REQUIREMENT: Search the data for the string "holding" and copy each line where it turns up.

TASK DATA:
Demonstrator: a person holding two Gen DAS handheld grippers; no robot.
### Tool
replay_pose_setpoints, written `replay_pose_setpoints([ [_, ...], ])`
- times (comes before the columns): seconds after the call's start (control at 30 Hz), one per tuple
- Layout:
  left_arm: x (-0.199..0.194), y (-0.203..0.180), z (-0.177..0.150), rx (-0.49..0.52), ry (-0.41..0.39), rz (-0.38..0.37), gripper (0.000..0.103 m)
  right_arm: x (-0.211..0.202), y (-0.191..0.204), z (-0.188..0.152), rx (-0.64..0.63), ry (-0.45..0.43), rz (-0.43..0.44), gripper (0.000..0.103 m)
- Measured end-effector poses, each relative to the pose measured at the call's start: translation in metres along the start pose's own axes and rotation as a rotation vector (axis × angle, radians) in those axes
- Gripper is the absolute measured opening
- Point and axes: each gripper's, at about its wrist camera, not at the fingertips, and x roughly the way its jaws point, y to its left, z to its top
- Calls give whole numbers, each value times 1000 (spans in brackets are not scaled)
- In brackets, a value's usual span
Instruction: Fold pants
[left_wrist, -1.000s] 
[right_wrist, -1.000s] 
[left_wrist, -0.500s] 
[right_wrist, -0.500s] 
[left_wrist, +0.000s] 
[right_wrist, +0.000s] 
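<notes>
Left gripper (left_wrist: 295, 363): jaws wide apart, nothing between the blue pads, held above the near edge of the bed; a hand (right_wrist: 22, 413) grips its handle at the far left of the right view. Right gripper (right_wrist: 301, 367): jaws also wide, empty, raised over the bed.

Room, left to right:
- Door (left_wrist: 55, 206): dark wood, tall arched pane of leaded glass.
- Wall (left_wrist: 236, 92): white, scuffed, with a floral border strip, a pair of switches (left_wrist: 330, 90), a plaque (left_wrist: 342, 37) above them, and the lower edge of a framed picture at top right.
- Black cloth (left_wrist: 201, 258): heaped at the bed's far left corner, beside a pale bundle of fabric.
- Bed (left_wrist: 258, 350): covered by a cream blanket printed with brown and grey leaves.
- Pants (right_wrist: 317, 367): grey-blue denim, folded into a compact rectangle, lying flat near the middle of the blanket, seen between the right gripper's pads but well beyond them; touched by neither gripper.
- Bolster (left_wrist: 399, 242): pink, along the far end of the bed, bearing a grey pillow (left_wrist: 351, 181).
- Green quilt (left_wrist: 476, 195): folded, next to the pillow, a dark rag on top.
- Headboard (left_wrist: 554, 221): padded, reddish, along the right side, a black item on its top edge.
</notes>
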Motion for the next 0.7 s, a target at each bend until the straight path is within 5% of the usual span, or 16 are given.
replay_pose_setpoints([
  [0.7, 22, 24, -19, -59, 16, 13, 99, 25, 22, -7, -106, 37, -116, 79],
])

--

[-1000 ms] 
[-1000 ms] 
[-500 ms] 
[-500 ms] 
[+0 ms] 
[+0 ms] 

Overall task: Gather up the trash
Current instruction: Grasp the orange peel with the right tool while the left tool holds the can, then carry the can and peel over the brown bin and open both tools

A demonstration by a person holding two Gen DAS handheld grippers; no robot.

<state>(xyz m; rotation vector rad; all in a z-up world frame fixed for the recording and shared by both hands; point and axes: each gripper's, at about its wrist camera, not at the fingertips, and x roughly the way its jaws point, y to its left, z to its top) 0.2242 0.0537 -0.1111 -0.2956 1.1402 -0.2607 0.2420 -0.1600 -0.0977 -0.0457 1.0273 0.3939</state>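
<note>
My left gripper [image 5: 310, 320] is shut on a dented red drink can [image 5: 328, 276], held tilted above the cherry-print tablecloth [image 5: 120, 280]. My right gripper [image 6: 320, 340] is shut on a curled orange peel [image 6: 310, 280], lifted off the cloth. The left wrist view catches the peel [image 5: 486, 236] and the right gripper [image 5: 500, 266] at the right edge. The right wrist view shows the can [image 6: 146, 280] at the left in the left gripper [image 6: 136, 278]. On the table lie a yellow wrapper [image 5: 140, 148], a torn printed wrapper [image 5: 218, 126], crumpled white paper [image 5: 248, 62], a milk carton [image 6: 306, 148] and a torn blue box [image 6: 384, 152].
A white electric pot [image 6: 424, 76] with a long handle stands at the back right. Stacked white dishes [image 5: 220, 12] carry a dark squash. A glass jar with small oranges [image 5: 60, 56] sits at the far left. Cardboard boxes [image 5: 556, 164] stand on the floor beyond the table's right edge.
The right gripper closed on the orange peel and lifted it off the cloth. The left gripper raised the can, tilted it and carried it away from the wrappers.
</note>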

REPLY TO THE EXERCISE:
Demonstrator: a person holding two Gen DAS handheld grippers; no robot.
A demonstration by a person holding two Gen DAS handheld grippers; no robot.

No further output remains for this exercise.